In the summer of 2010, prominent designers, architects, and environmentalists around New York City received a small paper booklet in the mail filled with realistic renderings of a cross-shaped swimming pool floating between Brooklyn and Manhattan, filtering the polluted water of the East River through its walls. The cover read: "+POOL: A Floating Pool In New York For Everyone."

Within a few days, the +POOL project started getting attention from the press. The founders, a trio of New York-based designers, raised $41,647 through Kickstarter in the summer of 2011, which led to even more accolades from the likes of Jay-Z, TEDx, and mayors of cities around the world. Environmentalists and designers started referring to it as an example of the future of sustainable design. "This is a large, ground-up endeavor, but we hope to start getting into the water next summer," the founders wrote on Kickstarter.

But once the campaign closed, the buzz died down. The +POOL founders realized they needed more money and launched a $1 million donation drive in October 2011, which was a flop. Summer of 2012 passed; no pool.

Summer of 2012 passed; no pool

Then on June 12th, 2013, +POOL reappeared with a new Kickstarter campaign, asking for $250,000. "There's still plenty of work to be done, but our big goal is to open the full, beautiful + POOL for everybody in the summer of 2016, just in time for the Olympics!" It’s raised $121,801 with 17 days to go.

The +POOL founders have support from a top-tier engineering firm and numerous city agencies. Experts say the seemingly impossible project is actually feasible. But the theoretical pool has no location, no final design, no permits, and no sustainable source of funding.

Archie Lee Coates, one of +POOL’s creators, shrugged this off. "If it was easy, somebody would have done it already," he said.

A clever idea

There isn’t much precedent in New York for a civic project as ambitious as +POOL, but all the comparable efforts faced enormous hurdles before succeeding. In 1999, urban planner Ann Buttenwieser partnered with design architect Jonathan Kirschenfeld. She wanted to build a floating pool; he wanted to build a floating 600-seat theater. They went with her idea. After facing challenges from cost control and natural disaster, they finally opened a seven-lane floating pool in Brooklyn in 2007, 27 years after Buttenwieser first started pitching it. Unlike +POOL, Buttenwieser’s pool is embedded in a mobile barge and does not filter river water.

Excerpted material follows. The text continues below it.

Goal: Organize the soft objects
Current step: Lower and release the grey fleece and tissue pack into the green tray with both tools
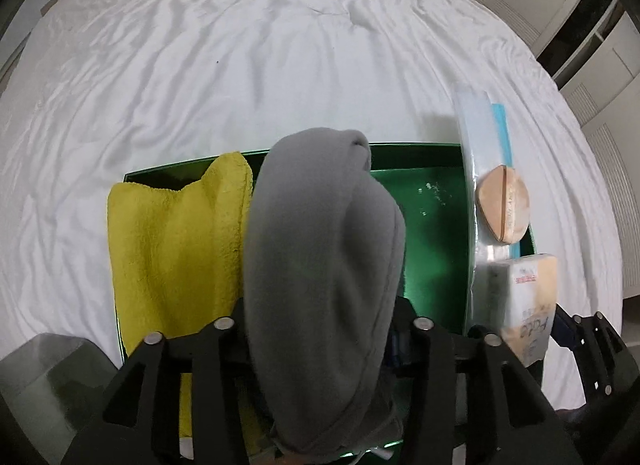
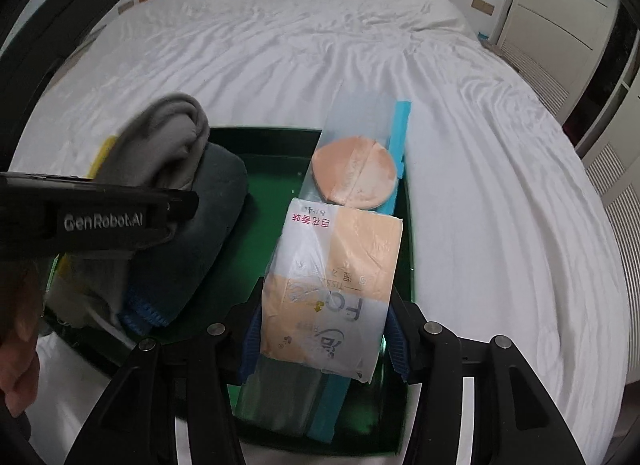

The High Line, an abandoned railroad line that was converted to a public access park, took about 10 years to complete even with broad support from the public and wealthy patrons. Joshua David, one of the High Line founders, was one of the people who received a +POOL booklet. "His one piece of advice was, ‘If you go down this route, it will take forever,’" recalls +POOL founder Dong-Ping Wong.


Dong-Ping Wong, one of the architects of +POOL.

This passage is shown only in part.